He visto la ilusión en los ojos de los muchachos que quieren ser toreros. Expectantes, sentados en las butacas del salón de sesiones del Ayuntamiento de Rioseco escuchan las palabras de los organizadores del Certamen, siguen con interés las exposiciones y esperan impacientes el momento en el que, con capote y muleta, compondrán su figura dando pases, ellos solos, a un toro, soñando con oropeles y triunfos, aplausos y ovaciones, gritos y fama, oportunidad y dinero, viéndose en la cima de una profesión a la que quieren dedicar su vida.
Son los muchachos, algunos chiquillos todavía, sucesores de los que en otro tiempo recorrían los caminos entre poblaciones por las que discurría el devenir de su actividad de maletillas. Con el hatillo al hombro, asomando el estaquillador de la muleta y con caras de hambre y necesidad, pero con la sonrisa dibujada en sus labios, pedían la oportunidad para torear durante las fiestas patronales de los pueblos una vaca brava o un toro, pasados de edad, sentido y metafísica. Ahora, los medios y las circunstancias han mejorado notablemente el riesgo, las evoluciones y la proyección de aprendizaje profesional con escuelas taurinas, tentaderos y bolsines que llenan y ofrecen la oportunidad, casi sin tener que hacer tapias, sin pasar frío, a quienes quieren un día vestirse de luces e intentar triunfar en una de las profesiones más difíciles y duras que circundan la vida del hombre.
Los he visto con el espejismo del sueño y la utopía dibujada en sus rostros, llenos de vida, a casi todos ellos. Comprendí cómo es posible que algunos se hayan desplazado cientos y cientos de kilómetros para poder dar unos pases a las becerras. Ya saben, hoy como ayer, que ser torero exige sacrificio, entrega y dedicación.

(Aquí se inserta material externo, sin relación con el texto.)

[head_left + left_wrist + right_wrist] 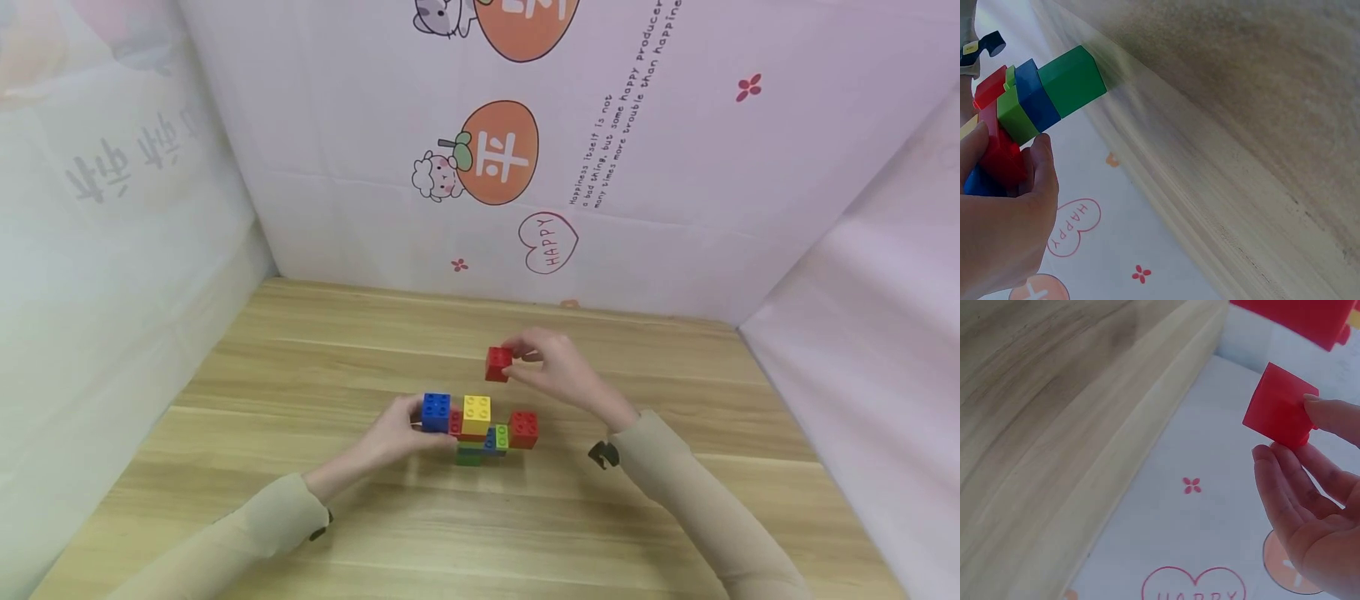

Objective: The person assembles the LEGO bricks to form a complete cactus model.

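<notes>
My left hand [392, 435] grips a toy brick assembly by its left end, thumb on the near side. On top of the assembly are a blue brick [437, 408], a yellow brick [477, 410] and a red brick at its right end [523, 429]. Underneath, the left wrist view shows a lime brick [1016, 115], a blue layer [1036, 95] and a dark green brick [1074, 78] stacked outward. My right hand [561, 371] pinches a separate red brick [497, 364] between thumb and fingertips, behind the assembly. That loose brick [1280, 406] is apart from the assembly's red brick [1304, 319] in the right wrist view.
Both forearms reach over a wood-grain table [315, 358]. A white printed cloth [360, 192] stands along its back edge, with more cloth at the left side [112, 250] and right side [885, 275]. A dark strap piece [603, 454] hangs at the right cuff.
</notes>
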`<state>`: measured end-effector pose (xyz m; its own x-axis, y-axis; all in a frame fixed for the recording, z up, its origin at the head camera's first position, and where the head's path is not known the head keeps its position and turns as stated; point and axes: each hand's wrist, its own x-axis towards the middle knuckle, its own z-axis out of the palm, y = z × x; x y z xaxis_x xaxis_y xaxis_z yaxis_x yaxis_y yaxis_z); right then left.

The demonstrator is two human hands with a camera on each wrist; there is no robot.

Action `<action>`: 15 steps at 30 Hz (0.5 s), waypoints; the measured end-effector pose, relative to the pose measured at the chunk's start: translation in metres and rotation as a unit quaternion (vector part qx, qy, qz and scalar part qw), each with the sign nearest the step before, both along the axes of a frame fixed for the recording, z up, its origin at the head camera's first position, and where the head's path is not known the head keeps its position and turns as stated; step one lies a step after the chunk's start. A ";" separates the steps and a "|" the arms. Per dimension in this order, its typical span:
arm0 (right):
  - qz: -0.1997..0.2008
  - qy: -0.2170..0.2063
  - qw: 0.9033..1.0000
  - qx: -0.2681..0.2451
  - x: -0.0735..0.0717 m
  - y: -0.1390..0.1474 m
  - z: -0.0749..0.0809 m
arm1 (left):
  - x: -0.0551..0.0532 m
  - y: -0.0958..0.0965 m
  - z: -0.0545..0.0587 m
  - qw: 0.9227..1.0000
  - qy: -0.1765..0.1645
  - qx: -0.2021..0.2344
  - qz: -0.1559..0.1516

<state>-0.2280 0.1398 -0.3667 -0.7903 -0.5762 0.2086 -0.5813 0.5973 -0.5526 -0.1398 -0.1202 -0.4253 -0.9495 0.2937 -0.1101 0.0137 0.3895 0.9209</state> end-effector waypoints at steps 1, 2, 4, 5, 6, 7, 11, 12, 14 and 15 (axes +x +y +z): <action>0.003 0.005 1.000 -0.002 0.002 0.000 0.001 | 0.000 0.000 0.000 1.000 0.001 -0.002 0.000; 0.008 0.008 1.000 -0.006 0.004 0.000 0.003 | 0.000 0.000 0.001 1.000 0.001 -0.003 0.000; 0.018 0.016 1.000 -0.013 0.008 0.000 0.005 | 0.000 0.000 0.001 1.000 0.002 -0.005 0.000; 0.024 0.021 0.999 -0.017 0.009 0.000 0.006 | 0.000 0.000 0.001 1.000 0.003 -0.006 0.000; 0.029 0.025 0.999 -0.021 0.011 -0.001 0.008 | 0.000 0.000 0.002 1.000 0.003 -0.006 -0.001; 0.033 0.029 0.999 -0.023 0.013 -0.001 0.009 | 0.001 0.000 0.002 1.000 0.003 -0.006 -0.001; 0.049 0.046 0.997 -0.032 0.020 -0.003 0.015 | 0.000 0.001 0.001 1.000 0.003 -0.005 -0.002; 0.053 0.051 0.997 -0.034 0.021 -0.003 0.017 | 0.000 0.000 0.001 1.000 0.003 -0.005 -0.002; 0.059 0.061 0.996 -0.037 0.024 -0.004 0.020 | 0.000 0.000 0.000 1.000 0.003 -0.006 -0.002; 0.062 0.066 0.995 -0.039 0.026 -0.004 0.021 | -0.001 0.000 0.000 1.000 0.004 -0.006 -0.003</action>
<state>-0.2020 0.1357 -0.3454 -0.6768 -0.6456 0.3538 -0.7184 0.4744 -0.5088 -0.1406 -0.1198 -0.4254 -0.9488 0.2976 -0.1060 0.0234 0.4008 0.9159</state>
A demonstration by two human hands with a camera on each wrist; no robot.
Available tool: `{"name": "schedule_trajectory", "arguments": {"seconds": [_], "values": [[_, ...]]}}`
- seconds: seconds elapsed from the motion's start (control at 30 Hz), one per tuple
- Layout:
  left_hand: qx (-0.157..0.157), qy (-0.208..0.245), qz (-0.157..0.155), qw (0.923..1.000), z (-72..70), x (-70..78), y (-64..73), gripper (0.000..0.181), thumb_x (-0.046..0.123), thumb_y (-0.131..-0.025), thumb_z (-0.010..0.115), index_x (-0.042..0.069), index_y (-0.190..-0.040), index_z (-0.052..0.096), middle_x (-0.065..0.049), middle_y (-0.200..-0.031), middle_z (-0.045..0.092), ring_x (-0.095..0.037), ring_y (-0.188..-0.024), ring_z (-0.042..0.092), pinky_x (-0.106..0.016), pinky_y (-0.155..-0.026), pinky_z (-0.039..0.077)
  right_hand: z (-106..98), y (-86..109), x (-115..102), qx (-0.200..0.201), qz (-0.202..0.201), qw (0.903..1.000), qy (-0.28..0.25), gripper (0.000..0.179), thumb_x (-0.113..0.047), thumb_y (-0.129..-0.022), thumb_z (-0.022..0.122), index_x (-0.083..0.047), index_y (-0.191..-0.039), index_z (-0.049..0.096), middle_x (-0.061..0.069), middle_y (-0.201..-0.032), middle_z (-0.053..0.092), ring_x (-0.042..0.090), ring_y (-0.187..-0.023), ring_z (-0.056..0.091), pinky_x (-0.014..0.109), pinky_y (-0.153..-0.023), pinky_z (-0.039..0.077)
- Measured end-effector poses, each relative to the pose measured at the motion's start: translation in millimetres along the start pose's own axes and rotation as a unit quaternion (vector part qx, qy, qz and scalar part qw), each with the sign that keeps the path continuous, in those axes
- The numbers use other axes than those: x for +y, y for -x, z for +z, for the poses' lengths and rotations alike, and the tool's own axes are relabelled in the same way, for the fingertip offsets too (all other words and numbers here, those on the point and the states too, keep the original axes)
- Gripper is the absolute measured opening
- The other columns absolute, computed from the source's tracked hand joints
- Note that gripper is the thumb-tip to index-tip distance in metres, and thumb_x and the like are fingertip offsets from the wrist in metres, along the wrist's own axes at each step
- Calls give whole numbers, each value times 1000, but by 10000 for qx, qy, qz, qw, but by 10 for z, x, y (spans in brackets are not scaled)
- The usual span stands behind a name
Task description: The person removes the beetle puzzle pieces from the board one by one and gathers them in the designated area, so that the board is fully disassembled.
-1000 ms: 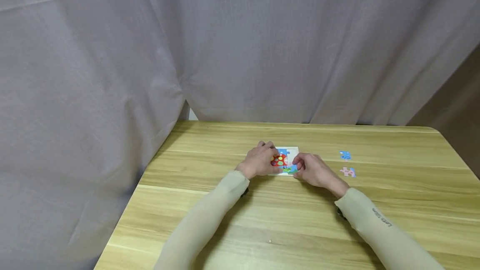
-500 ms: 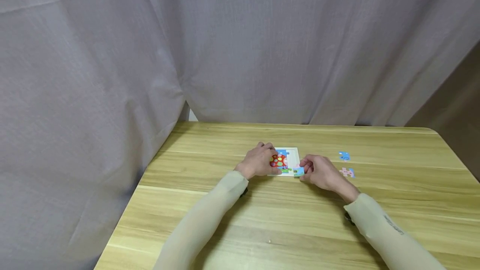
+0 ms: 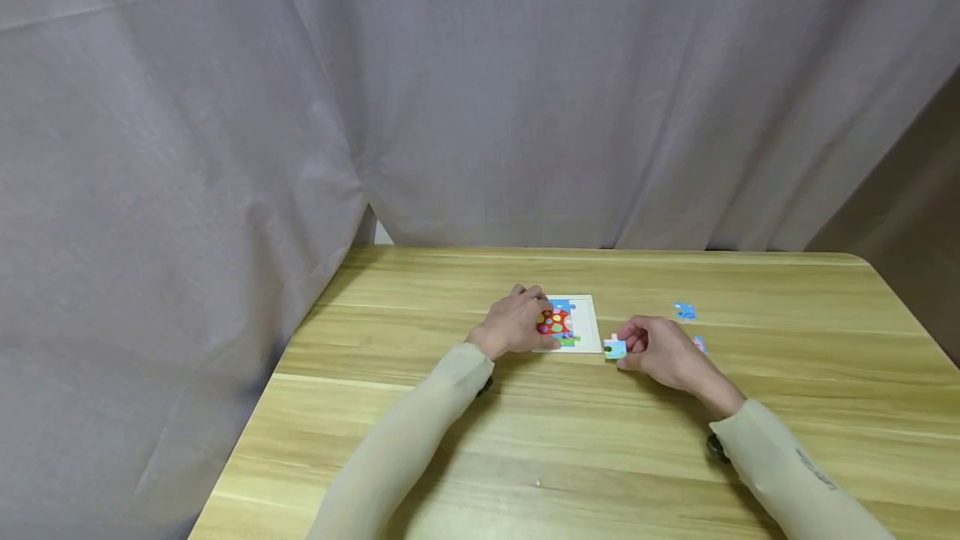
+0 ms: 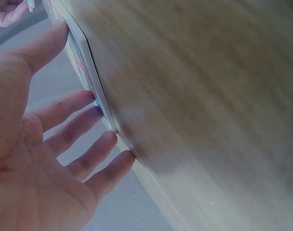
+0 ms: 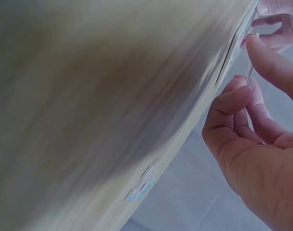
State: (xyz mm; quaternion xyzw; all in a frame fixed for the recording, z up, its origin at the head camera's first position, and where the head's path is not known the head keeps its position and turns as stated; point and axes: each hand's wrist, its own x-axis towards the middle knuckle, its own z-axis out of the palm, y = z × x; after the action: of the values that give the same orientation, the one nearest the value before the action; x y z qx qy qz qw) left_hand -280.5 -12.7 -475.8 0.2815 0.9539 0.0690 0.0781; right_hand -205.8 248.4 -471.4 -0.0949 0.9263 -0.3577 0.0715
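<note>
A white-framed jigsaw puzzle board (image 3: 588,325) lies on the wooden table, its left part filled with blue, red spotted and green pieces and its right part bare white. My left hand (image 3: 510,325) rests over the board's left side, thumb and fingers spread. In the left wrist view those fingertips touch along the board's edge (image 4: 102,94). Just off the board's lower right corner, my right hand (image 3: 663,352) pinches a blue and green jigsaw piece (image 3: 614,348) between thumb and fingers. The right wrist view shows this piece (image 5: 250,73) nearly edge-on.
Right of the board lie a blue jigsaw piece (image 3: 686,311) and, nearer, a pink and blue one (image 3: 701,343), partly behind my right hand. A grey curtain (image 3: 487,107) hangs behind the wooden table (image 3: 465,432).
My right hand has drawn the blue and green jigsaw piece off the board, to the right and slightly nearer, uncovering the white base. My left hand stays on the board.
</note>
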Motion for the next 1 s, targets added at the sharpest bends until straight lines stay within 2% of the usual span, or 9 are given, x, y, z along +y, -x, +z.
{"name": "schedule_trajectory", "arguments": {"seconds": [0.4,0.7,1.0], "values": [[21,196,28,9998,18,-13,11,64,52,-97,81,17,-149,68,2,-156,59,-22,-133,54,-35,-103,57,-107,193,186,192,-78,9998,-81,31,-4,-82,91,1,-106,72,6,-92,67,8,-81,55,19,-68,47],[9,198,30,9998,17,-12,24,65,51,-97,81,17,-150,67,2,-158,58,-23,-139,53,-37,-106,57,-229,341,383,310,144,9994,-7,34,-6,-83,92,2,-109,72,7,-95,69,2,-80,55,19,-68,48],[30,233,52,9997,21,-5,15,65,51,-98,81,17,-151,67,1,-158,58,-24,-140,53,-37,-108,57,-366,476,550,417,179,9989,68,37,-3,-82,91,7,-112,72,9,-97,71,-2,-80,55,17,-69,50]]}}
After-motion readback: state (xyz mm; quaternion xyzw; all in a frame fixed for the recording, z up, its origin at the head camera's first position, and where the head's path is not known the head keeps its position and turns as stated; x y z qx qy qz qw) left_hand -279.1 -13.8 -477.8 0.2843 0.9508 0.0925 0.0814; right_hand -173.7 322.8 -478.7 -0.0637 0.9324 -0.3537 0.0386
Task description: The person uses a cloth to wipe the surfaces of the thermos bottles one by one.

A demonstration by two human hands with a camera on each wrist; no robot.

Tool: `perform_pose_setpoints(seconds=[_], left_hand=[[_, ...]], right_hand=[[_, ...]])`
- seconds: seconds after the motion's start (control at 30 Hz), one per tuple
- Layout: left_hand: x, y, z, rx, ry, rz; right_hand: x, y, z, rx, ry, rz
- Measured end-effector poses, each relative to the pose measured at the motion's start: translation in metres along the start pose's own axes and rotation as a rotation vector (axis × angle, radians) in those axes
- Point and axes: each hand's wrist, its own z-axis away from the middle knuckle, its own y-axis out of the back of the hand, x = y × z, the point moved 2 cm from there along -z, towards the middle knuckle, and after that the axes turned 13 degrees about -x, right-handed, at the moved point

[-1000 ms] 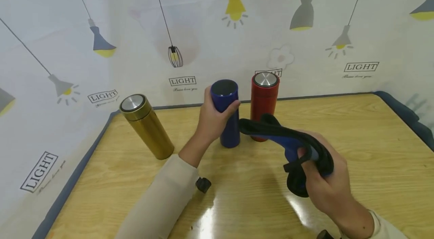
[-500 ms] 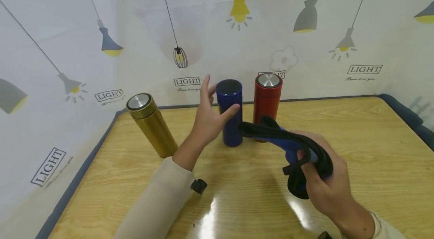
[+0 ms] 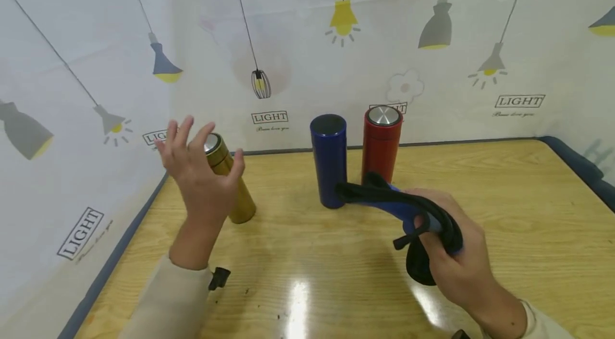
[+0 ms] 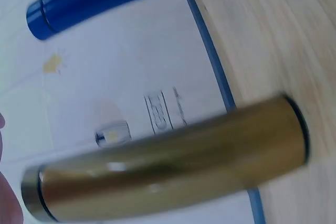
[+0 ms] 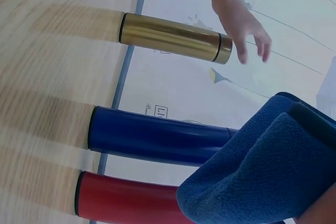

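Note:
My left hand [image 3: 204, 181], fingers spread and thumb apart, is raised in front of the gold thermos [image 3: 245, 203] and overlaps it in the head view. It holds nothing. In the left wrist view the gold thermos [image 4: 173, 163] lies across the lower half, blurred. My right hand [image 3: 461, 253] grips a folded blue terry cloth [image 3: 384, 208] with black edging and a small black loop. Its fluffy blue side fills the lower right of the right wrist view. The cloth's far end overlaps the upright blue thermos [image 3: 329, 163] and hides the foot of the red thermos [image 3: 381, 149].
All three thermoses stand on a wood-grain table [image 3: 274, 253], the blue and red ones close together near the back edge. A pale wall covering [image 3: 298, 50] printed with lamps rises behind the table and along its left side. Dark specks dot the tabletop at the front.
My left hand has let go of the blue thermos and moved left to the gold one. The blue thermos stays standing. My right hand keeps hold of the cloth, nearly still.

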Motion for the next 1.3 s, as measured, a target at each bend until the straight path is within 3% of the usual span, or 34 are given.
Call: perform_pose_setpoints(seconds=[0.07, 0.13, 0.3, 0.37, 0.47, 0.63, 0.8, 0.87, 0.97, 1.13, 1.3], left_hand=[[-0.012, 0.005, 0.004, -0.038, 0.043, -0.031], [-0.023, 0.006, 0.009, -0.119, 0.095, -0.024], [-0.041, 0.006, 0.020, -0.334, 0.296, 0.100], [-0.045, 0.006, 0.022, -0.379, 0.358, 0.141], [-0.046, 0.006, 0.023, -0.397, 0.381, 0.170], [-0.035, 0.008, 0.025, -0.376, 0.320, 0.144], [-0.010, 0.013, 0.031, -0.346, 0.209, 0.134], [0.002, 0.015, 0.035, -0.328, 0.145, 0.145], [0.023, 0.019, 0.039, -0.297, 0.032, 0.176], [0.060, 0.021, 0.044, -0.249, -0.145, 0.280], [0.093, 0.017, 0.050, -0.256, -0.227, 0.400]], right_hand=[[0.001, 0.000, 0.003, -0.006, -0.009, 0.007], [0.002, 0.000, 0.006, -0.017, -0.031, 0.023], [0.002, -0.003, 0.009, -0.058, -0.076, 0.021], [0.002, -0.005, 0.009, -0.071, -0.080, 0.017], [0.002, -0.006, 0.009, -0.080, -0.064, 0.021], [0.003, -0.006, 0.009, -0.086, -0.041, 0.045], [0.004, -0.007, 0.008, -0.089, -0.051, 0.037], [0.005, -0.007, 0.010, -0.088, -0.084, 0.037], [0.005, -0.009, 0.012, -0.106, -0.195, 0.049], [0.005, -0.011, 0.014, -0.163, -0.338, 0.029], [0.003, -0.013, 0.017, -0.174, -0.406, 0.008]])
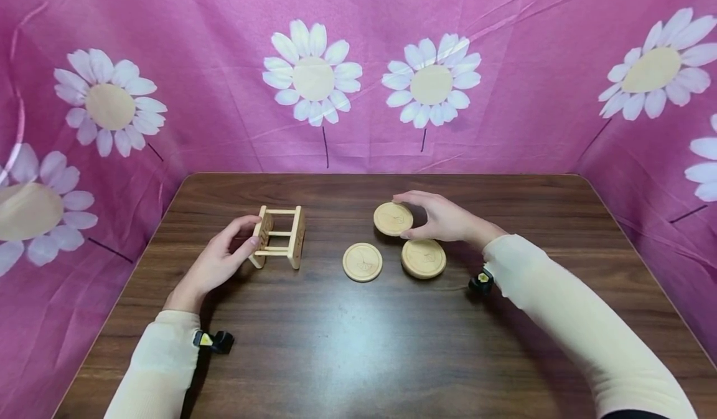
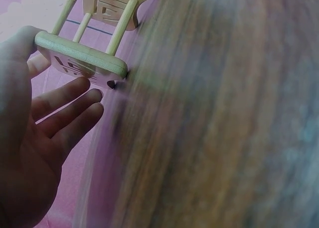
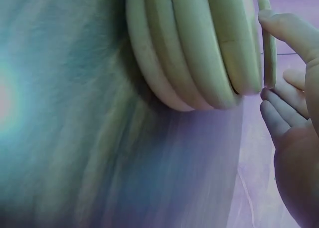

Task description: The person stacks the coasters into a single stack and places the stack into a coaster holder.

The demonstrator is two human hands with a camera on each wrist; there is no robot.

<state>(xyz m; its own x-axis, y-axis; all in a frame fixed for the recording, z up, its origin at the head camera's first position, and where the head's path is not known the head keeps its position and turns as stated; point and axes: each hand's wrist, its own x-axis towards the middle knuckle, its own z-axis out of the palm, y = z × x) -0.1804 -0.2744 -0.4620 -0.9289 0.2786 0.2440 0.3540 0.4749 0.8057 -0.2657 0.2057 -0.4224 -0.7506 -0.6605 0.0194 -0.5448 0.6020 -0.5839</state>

Por eso no extraña que desde Francia o Cádiz por poner un par de ejemplos algunos de estos aspirantes a toreros, hayan venido en una mañana casi de primavera, lluviosa y plomiza a Rioseco y tengan la cara de sueño, pero con la energía, el brío y las ganas intactas y el ardiente deseo de arrancar su participación en el Certamen, ser los mejores y poner encima del ruedo su carta de presentación para entender y mostrar lo que llevan dentro.
Este casi medio centenar de muchachos, ilusionados y entregados con una afición desmedida fueron firmando su acta de participación, abonando los derechos de inscripción y metiendo la mano trémula y temblorosa en las gorras donde los papelillos del sorteo debían colocarlos en el orden de lidia y, antes, saludando cortésmente a quienes los recibían en la mesa, reconociendo a la organización el esfuerzo que debe hacer todos los años para que ellos puedan ejercer y practicar y continúe imperceptible, escalonada y lentamente el juego eterno del hombre con el toro.
Luego, a vestirse en las dependencias municipales con el traje corto, acercarse al coso del Carmen, venerable plaza histórica donde las haya de nuestra provincia vallisoletana, realizar allí los estiramientos propios de músculos, templar capotes y muletas, y la sesión gráfica, mirando el lugar, afianzando el calzado en el albero, antes de que se abra el portón de los sustos y demuestren lo que tienen dentro y han venido a revelar a los demás.
Por encima, el cielo encapotado de nubes, deja pasar tibiamente unos rayos de sol que iluminan la mañana y los rostros emocionados, inquietos, conmovidos de unos muchachos que quieren algún día llegar a ser toreros.
Y el chirrido al descorrer el cerrojo del portón de toriles nos vuelve a todos a la realidad dura y difícil, fugaz y comprometida de una profesión bellísima, señera, única, ejemplar e incomparable para estos muchachos con los que hoy he convivido y querido acompañar.
Juanjo dice
Muchas gracias por estas palabras emocionadas y bonitas y por el esfuerzo que hacen para que los chicos puedan torear.